◆ WORK INSTRUCTIONS:
When a line in the data below includes "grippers", count it; then give only the total.

━━━━━━━━━━━━━━━━━━━━━━━━━━━━━━

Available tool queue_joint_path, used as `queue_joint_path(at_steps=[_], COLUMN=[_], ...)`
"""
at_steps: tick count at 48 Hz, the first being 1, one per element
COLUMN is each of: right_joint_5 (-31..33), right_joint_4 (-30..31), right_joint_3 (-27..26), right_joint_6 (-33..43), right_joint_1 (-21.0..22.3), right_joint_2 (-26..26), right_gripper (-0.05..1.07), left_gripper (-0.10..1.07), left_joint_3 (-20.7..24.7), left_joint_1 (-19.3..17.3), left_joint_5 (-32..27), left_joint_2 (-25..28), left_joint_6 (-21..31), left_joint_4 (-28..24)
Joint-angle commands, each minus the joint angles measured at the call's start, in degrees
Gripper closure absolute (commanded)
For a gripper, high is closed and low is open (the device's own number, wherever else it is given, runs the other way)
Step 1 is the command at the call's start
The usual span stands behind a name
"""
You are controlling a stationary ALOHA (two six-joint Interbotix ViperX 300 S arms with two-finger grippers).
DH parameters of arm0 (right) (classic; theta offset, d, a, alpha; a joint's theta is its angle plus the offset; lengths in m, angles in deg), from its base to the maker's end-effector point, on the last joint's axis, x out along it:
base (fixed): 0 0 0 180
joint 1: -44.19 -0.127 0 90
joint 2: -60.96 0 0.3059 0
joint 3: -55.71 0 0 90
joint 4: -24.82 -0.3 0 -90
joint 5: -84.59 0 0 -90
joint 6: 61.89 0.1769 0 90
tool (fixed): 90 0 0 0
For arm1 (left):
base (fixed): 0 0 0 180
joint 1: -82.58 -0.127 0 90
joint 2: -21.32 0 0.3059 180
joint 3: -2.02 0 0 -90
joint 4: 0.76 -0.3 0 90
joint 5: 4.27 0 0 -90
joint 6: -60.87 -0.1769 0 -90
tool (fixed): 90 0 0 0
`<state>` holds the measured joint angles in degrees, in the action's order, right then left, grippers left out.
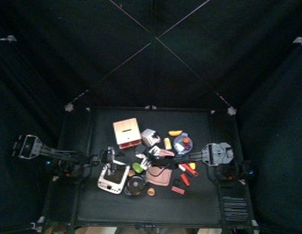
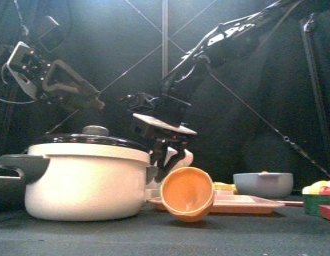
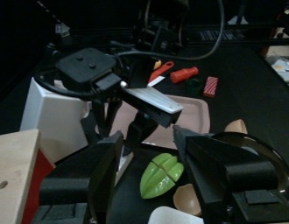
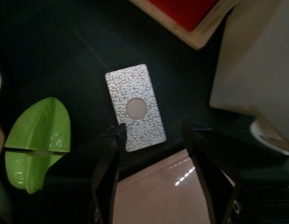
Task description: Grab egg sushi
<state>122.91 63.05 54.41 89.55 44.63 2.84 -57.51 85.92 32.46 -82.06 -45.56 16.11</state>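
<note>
White lidded pot (image 2: 88, 180) & tipped orange plastic cup (image 2: 188, 192) up front; right gripper (image 4: 158, 144) hangs over the clutter, jaws spread, nothing held
Egg sushi not clearly made out; prob. the small yellow piece (image 2: 319, 188) at the table's (image 2: 154, 235) right side, apart from both arms. Right jaws now straddle a grey-patterned white card (image 4: 135, 109), w/ green plastic leaf (image 4: 36, 140) just beside: wrong target, so lift, shift over the yellow piece, drop straight down and pinch its long sides. Left gripper (image 3: 158, 171) also spread, empty, near pot. Pot, pink tray (image 2: 248, 207) & cup crowd the path
</note>
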Motion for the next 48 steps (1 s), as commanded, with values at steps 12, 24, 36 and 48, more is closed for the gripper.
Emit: queue_joint_path(at_steps=[12, 24, 36, 48], right_joint_5=[6.0, 10.5, 10.5, 10.8], right_joint_4=[-0.7, -2.5, 0.3, 6.4], right_joint_3=[0.2, 5.0, 13.2, 19.4], right_joint_6=[1.0, 2.1, 13.6, 26.8], right_joint_1=[-5.1, -7.0, -7.6, -6.9], right_joint_2=[-10.2, -14.0, -18.5, -19.6], right_gripper=[0.17, 0.17, 0.17, 0.17], left_gripper=[0.12, 0.12, 0.12, 0.12], left_joint_3=[0.5, 0.3, 0.3, 0.3], left_joint_1=[0.2, 0.4, 0.4, 0.5], left_joint_5=[0.2, 0.2, 0.2, 0.2], left_joint_2=[-0.1, 0.0, 0.0, 0.0], left_joint_6=[0.0, 0.2, 0.2, 0.1], left_joint_4=[0.1, 0.1, 1.1, 1.1])
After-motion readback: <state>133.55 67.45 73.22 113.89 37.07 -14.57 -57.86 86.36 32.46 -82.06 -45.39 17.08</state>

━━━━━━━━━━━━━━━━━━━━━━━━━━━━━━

◆ RESPONSE TO THE EXERCISE:
2